What lines of the data below include the word "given"? Report them by copying each.

▶ **Source information**
########################################

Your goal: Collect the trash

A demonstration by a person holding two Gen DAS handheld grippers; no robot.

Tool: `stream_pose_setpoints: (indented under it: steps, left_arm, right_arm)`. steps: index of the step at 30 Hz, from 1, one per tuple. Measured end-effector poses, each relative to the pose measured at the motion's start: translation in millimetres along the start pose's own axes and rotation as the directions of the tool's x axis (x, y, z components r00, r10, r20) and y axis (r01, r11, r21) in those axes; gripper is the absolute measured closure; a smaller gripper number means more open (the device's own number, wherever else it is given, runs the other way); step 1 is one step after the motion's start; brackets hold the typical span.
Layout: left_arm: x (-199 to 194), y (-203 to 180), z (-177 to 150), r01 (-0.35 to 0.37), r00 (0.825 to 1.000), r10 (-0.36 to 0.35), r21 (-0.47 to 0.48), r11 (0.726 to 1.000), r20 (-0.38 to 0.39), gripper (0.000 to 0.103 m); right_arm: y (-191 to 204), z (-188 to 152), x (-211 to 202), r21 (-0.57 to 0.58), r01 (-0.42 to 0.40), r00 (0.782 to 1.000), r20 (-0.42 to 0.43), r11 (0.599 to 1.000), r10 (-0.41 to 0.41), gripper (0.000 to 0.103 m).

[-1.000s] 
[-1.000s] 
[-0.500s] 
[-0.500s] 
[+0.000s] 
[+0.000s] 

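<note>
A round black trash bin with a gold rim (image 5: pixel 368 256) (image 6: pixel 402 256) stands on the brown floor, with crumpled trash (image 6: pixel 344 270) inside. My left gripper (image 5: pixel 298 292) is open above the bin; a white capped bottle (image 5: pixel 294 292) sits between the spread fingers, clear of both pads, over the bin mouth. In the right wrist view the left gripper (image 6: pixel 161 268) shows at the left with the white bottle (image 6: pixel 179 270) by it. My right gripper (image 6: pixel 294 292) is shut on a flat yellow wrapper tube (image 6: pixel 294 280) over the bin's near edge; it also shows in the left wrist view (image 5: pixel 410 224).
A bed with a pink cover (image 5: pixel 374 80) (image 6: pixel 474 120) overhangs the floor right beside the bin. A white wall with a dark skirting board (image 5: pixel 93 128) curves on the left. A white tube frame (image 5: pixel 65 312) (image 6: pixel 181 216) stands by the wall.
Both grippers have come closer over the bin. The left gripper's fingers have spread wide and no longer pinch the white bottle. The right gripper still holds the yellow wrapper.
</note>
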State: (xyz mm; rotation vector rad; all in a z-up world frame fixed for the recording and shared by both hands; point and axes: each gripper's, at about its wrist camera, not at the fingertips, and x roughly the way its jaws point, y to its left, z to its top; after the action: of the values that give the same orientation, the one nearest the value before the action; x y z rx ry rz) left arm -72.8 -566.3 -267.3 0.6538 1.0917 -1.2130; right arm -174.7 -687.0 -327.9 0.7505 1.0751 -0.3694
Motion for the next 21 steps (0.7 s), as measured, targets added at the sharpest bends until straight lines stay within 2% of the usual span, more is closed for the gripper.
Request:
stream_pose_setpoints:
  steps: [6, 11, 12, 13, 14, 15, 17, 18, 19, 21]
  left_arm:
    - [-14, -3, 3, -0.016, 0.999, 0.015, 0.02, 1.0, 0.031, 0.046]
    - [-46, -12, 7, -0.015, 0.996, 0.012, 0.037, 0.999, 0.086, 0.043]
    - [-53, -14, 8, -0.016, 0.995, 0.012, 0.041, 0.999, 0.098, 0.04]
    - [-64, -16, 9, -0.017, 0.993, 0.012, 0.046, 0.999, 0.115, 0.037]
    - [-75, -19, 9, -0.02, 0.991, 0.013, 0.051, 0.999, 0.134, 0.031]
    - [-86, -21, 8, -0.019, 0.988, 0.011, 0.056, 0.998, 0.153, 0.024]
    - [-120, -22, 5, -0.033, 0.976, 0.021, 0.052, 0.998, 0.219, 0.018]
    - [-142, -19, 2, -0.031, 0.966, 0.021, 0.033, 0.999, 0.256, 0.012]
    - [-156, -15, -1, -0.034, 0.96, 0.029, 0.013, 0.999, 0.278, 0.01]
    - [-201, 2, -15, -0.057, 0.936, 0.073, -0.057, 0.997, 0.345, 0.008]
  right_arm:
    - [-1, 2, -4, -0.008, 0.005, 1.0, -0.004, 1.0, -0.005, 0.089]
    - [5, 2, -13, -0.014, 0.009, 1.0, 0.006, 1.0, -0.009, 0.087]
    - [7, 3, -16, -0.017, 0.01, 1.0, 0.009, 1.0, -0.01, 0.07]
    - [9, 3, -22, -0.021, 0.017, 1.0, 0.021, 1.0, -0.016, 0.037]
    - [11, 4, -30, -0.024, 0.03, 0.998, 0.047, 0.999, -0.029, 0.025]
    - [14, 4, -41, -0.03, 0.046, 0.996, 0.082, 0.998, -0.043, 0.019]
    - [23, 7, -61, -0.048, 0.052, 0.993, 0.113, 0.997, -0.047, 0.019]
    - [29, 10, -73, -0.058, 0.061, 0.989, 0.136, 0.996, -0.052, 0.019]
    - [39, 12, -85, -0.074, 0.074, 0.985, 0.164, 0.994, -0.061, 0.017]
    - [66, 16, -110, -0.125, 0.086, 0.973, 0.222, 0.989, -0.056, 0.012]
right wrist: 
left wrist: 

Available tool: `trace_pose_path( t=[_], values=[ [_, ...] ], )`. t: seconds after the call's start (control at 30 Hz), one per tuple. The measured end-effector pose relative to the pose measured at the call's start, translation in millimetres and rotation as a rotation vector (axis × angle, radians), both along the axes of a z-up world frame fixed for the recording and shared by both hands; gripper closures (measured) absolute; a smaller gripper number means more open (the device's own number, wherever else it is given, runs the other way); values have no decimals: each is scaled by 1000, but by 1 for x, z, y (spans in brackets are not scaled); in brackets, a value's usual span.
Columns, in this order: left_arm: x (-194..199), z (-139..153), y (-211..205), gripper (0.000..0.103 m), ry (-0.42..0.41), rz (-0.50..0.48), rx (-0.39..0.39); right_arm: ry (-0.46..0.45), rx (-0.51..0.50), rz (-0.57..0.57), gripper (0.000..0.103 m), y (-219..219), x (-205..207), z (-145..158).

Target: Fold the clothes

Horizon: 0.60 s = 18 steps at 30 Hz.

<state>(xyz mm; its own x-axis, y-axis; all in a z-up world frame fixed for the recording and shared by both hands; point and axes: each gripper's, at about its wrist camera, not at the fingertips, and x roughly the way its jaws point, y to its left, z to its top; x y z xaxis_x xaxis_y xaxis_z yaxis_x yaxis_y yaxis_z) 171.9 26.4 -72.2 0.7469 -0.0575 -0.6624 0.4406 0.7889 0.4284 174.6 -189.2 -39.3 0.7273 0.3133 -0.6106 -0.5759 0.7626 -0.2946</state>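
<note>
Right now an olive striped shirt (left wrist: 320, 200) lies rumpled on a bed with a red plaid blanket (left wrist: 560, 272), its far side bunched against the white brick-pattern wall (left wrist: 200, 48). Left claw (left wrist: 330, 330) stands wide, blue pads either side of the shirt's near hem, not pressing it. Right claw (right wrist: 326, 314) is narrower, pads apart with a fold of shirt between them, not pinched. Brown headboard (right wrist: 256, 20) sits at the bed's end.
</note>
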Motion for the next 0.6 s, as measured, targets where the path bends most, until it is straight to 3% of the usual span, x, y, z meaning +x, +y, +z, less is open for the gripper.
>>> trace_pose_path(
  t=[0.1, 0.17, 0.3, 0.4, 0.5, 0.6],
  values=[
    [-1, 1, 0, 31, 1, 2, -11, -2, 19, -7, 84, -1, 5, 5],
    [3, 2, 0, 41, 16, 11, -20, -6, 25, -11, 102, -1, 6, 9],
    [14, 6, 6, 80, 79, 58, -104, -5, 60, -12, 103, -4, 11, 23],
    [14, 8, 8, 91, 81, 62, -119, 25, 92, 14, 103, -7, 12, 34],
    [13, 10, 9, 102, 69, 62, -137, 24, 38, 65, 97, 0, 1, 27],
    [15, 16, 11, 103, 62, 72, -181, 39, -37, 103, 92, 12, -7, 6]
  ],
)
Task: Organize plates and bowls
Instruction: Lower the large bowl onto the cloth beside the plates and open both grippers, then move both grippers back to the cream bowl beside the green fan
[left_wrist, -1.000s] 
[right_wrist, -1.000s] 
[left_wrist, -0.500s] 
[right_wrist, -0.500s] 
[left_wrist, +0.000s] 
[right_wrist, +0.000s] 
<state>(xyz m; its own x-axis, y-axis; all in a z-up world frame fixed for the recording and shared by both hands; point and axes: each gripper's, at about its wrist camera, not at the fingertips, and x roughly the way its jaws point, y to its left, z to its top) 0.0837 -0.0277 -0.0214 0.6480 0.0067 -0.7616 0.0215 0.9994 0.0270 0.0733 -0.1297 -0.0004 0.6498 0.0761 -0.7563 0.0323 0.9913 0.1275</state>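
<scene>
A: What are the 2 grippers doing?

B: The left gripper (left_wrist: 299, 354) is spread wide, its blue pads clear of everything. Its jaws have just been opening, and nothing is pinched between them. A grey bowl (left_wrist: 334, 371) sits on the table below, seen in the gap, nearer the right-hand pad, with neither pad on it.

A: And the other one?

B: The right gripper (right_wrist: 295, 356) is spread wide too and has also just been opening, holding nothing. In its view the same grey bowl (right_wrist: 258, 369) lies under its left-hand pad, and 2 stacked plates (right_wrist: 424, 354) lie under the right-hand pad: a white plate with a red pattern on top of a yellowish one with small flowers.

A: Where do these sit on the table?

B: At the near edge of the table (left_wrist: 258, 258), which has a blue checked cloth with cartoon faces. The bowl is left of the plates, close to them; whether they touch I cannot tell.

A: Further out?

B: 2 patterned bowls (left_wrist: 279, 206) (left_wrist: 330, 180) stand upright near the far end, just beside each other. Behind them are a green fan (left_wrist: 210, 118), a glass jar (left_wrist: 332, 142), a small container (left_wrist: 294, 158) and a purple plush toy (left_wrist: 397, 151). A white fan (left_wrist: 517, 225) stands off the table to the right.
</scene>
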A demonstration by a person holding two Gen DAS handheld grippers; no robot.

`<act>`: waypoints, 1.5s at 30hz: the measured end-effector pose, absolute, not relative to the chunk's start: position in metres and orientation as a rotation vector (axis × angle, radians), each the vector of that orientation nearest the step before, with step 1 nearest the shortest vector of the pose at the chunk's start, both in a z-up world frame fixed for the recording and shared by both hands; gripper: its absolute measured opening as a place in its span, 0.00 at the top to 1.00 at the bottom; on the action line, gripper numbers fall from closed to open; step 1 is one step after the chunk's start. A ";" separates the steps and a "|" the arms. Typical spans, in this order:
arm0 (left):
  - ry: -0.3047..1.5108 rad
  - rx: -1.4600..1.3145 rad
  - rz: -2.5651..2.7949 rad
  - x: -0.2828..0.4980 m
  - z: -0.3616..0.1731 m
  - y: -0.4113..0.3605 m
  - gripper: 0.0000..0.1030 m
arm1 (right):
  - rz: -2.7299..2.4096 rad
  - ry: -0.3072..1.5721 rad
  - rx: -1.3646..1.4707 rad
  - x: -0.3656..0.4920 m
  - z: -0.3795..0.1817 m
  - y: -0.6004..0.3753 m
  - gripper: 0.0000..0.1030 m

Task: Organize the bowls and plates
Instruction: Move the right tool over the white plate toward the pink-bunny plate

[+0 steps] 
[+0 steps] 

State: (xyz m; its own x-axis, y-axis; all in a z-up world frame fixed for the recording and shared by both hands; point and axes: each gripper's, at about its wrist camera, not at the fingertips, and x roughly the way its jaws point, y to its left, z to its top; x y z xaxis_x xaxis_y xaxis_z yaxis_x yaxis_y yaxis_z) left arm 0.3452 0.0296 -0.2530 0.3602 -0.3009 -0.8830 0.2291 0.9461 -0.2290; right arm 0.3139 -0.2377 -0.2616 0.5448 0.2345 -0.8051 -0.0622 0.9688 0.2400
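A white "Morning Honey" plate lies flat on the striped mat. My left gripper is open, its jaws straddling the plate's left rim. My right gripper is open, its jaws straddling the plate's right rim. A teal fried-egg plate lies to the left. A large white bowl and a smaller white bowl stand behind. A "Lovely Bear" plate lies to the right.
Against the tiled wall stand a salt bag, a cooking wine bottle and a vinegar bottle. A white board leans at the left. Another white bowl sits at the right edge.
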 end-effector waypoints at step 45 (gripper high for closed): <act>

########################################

▶ **Task solution**
Tool: `stream_pose_setpoints: (indented under it: steps, left_arm, right_arm)`. steps: index of the step at 30 Hz, from 1, one per tuple. Measured end-effector poses, each relative to the pose measured at the motion's start: translation in millimetres along the start pose's own axes and rotation as the directions of the tool's x axis (x, y, z components r00, r10, r20) and y axis (r01, r11, r21) in those axes; gripper is the absolute measured closure; a smaller gripper number means more open (the device's own number, wherever else it is given, runs the other way); step 1 is one step after the motion's start; brackets hold the typical span.
Available tool: `trace_pose_path( t=[_], values=[ [_, ...] ], )`. t: seconds after the call's start (control at 30 Hz), one per tuple. The measured end-effector pose relative to the pose measured at the call's start, translation in millimetres and rotation as a rotation vector (axis × angle, radians), both along the axes of a z-up world frame fixed for the recording and shared by both hands; gripper closures (measured) absolute; a smaller gripper number means more open (the device's own number, wherever else it is given, runs the other way); values have no decimals: each is scaled by 1000, but by 1 for x, z, y (spans in brackets are not scaled); in brackets, a value's usual span.

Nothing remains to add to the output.